Non sto rigirando proprio niente e tu commenti senza argomentare, qui quella che sta rigirando le cose sei tu.


----------



## yelle (23 Settembre 2012)

Heisenberg ha scritto:


> Non sto rigirando proprio niente e tu commenti senza argomentare, qui quella che sta rigirando le cose sei tu.


sì, va bene, come vuoi.
D'altronde c'è tanto da argomentare, nell'argomento di questa discussione.


----------



## Jaqen (23 Settembre 2012)

Insomma, inizio a seguirla oppure no?


----------



## Heisenberg (23 Settembre 2012)

Boh secondo me yelle ha qualche problema, ha frainteso quello che ho scritto.
[MENTION=26]Jaqen[/MENTION] si, 100%


----------



## beggia (23 Settembre 2012)

una delle tre serie piu belle che abbiano mai trasmesso in italia... favolosa.. aspetto con ansia la quarta in italiano..


----------



## chicagousait (23 Settembre 2012)

Si è da seguire. Senza dubbio.
E in inglese. Nn in italiano. Il doppiaggio italiano fa perdere sempre qualcosa


----------



## yelle (23 Settembre 2012)

io non riesco più a vedere alcuna serie in italiano, finisco sempre per chiedermi cosa sia stato cambiato nella traduzione, cosa diceva il testo in originale, ecc.


----------



## Aphex (23 Settembre 2012)

Anticipazione (Spoiler)



Ho visto finalmente l'ultima puntata. Opie eroe, come sempre.
Non ho ancora capito perché sia stato pestato Unser, pensavo fosse stato Clay a mandare i nomadi ma ora ho dei grossissimi dubbi.
Pope non credo abbia amicizie così radicate nel Club, quindi boh...Magari a quei poveracci sono venuti i 5 minuti e hanno fatto un raid a caso.

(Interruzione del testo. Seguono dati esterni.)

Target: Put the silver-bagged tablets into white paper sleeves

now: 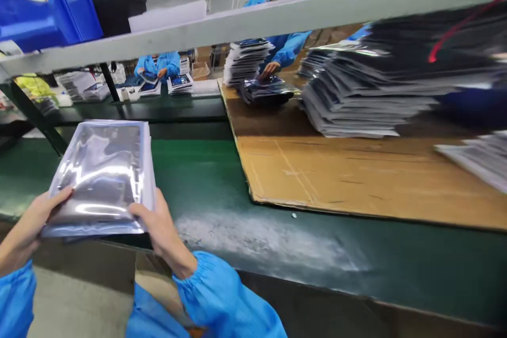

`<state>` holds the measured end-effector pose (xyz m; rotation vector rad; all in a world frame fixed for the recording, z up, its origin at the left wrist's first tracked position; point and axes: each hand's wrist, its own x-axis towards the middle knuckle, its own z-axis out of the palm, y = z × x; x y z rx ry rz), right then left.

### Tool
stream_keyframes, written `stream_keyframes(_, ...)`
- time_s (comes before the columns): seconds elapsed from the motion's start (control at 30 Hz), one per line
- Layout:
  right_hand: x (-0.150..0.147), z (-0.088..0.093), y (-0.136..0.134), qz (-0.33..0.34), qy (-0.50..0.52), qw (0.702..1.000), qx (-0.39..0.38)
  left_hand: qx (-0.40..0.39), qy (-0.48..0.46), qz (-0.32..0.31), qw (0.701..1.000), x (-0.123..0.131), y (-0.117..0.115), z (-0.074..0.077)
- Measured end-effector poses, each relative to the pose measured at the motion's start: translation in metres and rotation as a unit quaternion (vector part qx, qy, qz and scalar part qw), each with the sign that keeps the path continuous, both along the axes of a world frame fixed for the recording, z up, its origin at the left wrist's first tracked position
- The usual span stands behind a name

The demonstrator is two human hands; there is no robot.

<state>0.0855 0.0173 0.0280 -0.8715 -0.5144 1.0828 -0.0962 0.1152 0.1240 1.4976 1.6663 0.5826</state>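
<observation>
One left grip (35,217), one right grip (161,229) — both clamped on one shiny stack (103,174)

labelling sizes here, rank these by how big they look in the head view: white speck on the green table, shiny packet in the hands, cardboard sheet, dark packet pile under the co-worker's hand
1. Cardboard sheet
2. Shiny packet; being nearer the camera may enlarge it
3. Dark packet pile
4. White speck

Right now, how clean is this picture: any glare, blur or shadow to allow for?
Head view: white glare streaks the glossy packet; head view: the tall stack blurs toward the right edge; head view: shadow darkens the cardboard beside that stack.
</observation>
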Motion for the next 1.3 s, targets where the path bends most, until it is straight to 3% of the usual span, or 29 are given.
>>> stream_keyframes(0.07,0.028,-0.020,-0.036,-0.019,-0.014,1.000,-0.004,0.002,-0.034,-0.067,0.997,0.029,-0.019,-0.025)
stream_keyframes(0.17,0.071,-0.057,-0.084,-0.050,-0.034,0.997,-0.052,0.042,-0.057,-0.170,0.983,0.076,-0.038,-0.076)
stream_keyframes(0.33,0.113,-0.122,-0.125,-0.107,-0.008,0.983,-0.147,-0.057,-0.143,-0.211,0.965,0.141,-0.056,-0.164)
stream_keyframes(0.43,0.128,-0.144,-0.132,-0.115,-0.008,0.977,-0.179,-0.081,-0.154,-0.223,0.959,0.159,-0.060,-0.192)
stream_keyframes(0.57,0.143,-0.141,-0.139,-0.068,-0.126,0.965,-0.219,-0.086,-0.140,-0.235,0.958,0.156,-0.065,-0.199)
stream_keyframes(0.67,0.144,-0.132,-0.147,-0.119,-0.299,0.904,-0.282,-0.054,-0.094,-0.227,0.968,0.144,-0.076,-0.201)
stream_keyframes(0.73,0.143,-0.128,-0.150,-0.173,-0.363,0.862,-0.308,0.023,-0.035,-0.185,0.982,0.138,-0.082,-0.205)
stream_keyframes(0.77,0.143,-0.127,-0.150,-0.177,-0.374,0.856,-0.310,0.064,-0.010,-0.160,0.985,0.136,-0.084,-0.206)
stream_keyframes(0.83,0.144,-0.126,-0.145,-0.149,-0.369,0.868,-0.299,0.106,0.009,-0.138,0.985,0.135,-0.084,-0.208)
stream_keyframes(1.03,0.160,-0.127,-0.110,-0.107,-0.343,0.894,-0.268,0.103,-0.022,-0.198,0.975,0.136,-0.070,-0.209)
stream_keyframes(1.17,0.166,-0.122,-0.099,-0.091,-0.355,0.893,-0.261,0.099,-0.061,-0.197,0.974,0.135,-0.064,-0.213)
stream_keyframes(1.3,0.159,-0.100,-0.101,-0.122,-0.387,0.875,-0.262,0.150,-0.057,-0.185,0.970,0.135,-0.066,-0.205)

Ps. Voglio uno spin-off sul ***** lesbo con Lyla


----------



## Ataraxia (26 Settembre 2012)

Anticipazione (Spoiler)



L'ultima puntata è stata dura eh,dramma vero.Povero Opie


----------



## yelle (27 Settembre 2012)

Kurt l'ha fatto.


Anticipazione (Spoiler)



L'ha fatto davvero.
Ho finito di vedere la puntata da qualche minuto e sto ancora piangendo.
La carica emotiva di questa puntata è estremamente forte. Regia magistrale.
*****, Opie. Ho il cuore a pezzi


----------



## Vinz (27 Settembre 2012)

Finita la season 2


----------



## yelle (27 Settembre 2012)

È morto Johnny Lewis, l'attore che ha interpretato Half-Sack.
È sospettato di aver ucciso la settantenne che gli ha affittato la stanza, prima di cadere dal tetto e morire.
WTF


----------



## Nivre (27 Settembre 2012)

Dio che puntata.



Anticipazione (Spoiler)



Sto veramente male. La morte di Opie non me lo aspettavo proprio, anche perché pensavo che in questa stagione sarebbe stato uno tra i protagonisti principali. Invece... 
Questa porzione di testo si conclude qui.